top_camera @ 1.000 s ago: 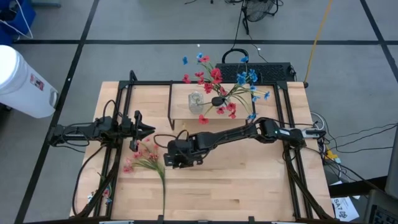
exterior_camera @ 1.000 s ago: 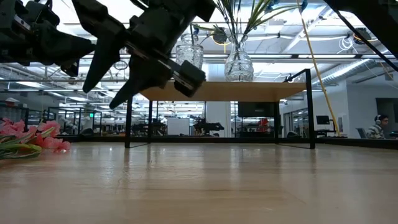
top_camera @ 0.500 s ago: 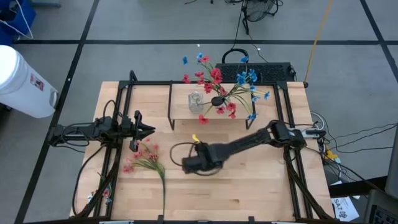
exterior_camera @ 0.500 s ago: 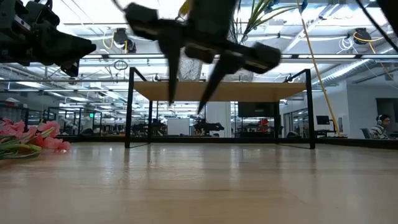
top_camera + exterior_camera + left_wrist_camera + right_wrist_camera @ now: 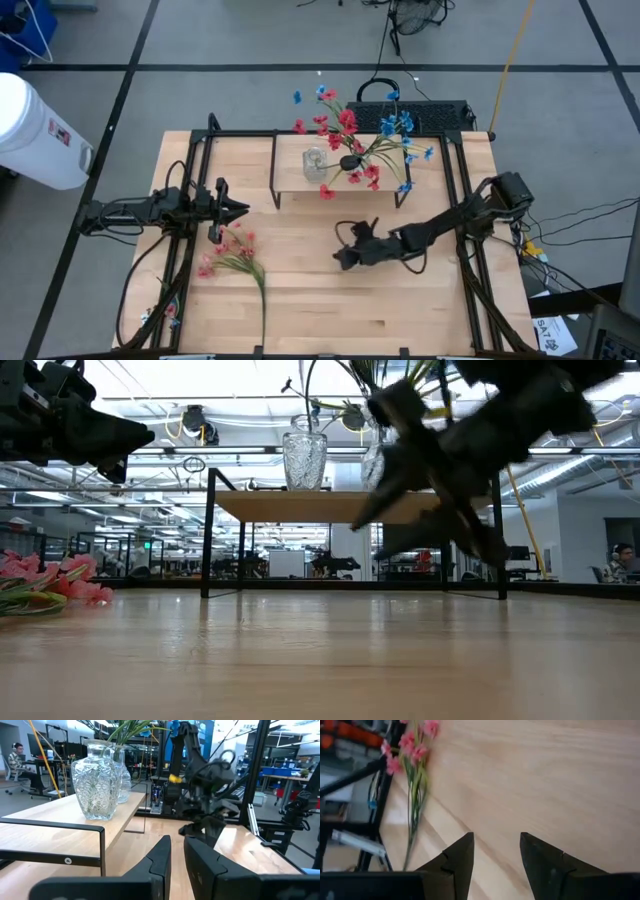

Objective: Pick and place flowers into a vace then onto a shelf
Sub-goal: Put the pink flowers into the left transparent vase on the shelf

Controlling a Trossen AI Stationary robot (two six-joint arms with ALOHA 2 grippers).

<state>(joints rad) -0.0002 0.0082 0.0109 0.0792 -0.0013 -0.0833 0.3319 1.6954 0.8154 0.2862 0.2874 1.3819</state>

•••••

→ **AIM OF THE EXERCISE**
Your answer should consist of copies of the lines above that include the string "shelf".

→ **SOLUTION FOR THIS TASK**
Objective: Pick and place flowers into a vace then onto a shelf
Sub-goal: Put the pink flowers into the left transparent vase on the shelf

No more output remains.